About one third of men develop biochemically recurrent disease based only on rising prostate-specific antigen (PSA) in the absence of visible disease on conventional imaging.
For patients with biochemical recurrent prostate cancer, there is no uniform guideline for subsequent management.
Prudent that biochemical recurrent prostate cancer should initially be evaluated for salvage radiation or prostatectomy, with curative intent.
In selected cases, high-intensity focused ultrasound and cryotherapy may be considered in patients that meet very narrow criteria as defined by non-randomized trials.

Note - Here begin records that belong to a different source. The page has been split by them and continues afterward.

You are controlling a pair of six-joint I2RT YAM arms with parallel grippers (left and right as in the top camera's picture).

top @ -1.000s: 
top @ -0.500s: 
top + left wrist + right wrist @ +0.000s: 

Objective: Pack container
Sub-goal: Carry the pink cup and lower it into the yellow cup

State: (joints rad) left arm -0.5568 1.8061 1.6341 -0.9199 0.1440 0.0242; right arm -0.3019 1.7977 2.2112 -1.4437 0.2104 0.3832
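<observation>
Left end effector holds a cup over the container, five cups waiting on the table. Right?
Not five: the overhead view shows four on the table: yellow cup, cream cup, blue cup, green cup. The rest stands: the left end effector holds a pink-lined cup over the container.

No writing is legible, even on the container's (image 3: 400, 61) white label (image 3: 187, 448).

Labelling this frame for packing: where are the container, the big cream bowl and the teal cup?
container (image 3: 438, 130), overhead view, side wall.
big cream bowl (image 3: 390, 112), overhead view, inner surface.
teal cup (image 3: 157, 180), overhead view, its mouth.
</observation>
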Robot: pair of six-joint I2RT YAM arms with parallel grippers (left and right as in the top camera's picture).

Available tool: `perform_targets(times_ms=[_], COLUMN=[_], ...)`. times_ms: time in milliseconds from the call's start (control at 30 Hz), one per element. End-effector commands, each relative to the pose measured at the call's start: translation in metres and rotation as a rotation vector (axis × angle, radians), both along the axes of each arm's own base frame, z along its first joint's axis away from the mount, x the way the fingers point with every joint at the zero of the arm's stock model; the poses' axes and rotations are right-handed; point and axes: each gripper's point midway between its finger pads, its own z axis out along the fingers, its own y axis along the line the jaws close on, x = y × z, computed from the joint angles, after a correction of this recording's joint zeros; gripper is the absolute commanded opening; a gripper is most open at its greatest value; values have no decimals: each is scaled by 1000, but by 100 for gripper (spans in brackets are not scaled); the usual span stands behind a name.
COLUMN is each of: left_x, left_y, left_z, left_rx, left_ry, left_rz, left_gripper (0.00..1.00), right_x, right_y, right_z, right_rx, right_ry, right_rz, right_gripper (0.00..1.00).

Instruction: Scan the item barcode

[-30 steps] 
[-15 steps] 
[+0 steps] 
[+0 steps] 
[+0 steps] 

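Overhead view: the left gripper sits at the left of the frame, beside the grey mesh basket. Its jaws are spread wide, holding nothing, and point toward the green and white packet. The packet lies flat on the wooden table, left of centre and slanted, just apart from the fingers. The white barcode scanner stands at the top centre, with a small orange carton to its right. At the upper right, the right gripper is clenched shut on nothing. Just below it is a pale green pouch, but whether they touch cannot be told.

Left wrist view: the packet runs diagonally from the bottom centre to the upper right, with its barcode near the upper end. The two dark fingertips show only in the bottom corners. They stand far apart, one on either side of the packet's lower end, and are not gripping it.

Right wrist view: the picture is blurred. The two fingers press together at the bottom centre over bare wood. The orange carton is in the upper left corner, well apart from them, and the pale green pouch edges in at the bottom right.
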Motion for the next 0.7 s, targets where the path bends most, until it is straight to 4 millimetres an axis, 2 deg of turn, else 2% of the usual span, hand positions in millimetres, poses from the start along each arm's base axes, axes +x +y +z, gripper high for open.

If salvage options are not practical or unsuccessful, androgen deprivation therapy (ADT) is a standard option for disease control.
Patients may be followed using PSA doubling time as a trigger to initiate ADT.
Based on retrospective data, a PSA doubling time of less than 3–6 months has been associated with near-term development of metastasis and thus could be used signal to initiate ADT.
Once treatment is begun, patients and their providers can choose between an intermittent and continuous ADT strategy.
The intermittent approach may limit side effects but in patients with metastatic disease studies could not exclude a 20% greater risk of death.
In men with biochemical recurrence, large studies have shown that intermittent therapy is non-inferior to continuous therapy, thus making this a reasonable option.
As new imaging (PSMA) strategies are developed, it may alter how the disease is monitored and perhaps managed.
Patients have no symptoms related to their disease and thus many prefer options that minimize toxicity.
In the EMBARK trial 60% of subsequent deaths of patients were not attributable to prostate cancer.
In patients with PC with high risk biochemical recurrence (doubling time PDA of less than nine months) enzalutamide plus leuprolide was superior to leuprolide alone with respect to metastasis free survival, and enzalutamide monotherapy was superior to leuprolide alone(Freeland SJ).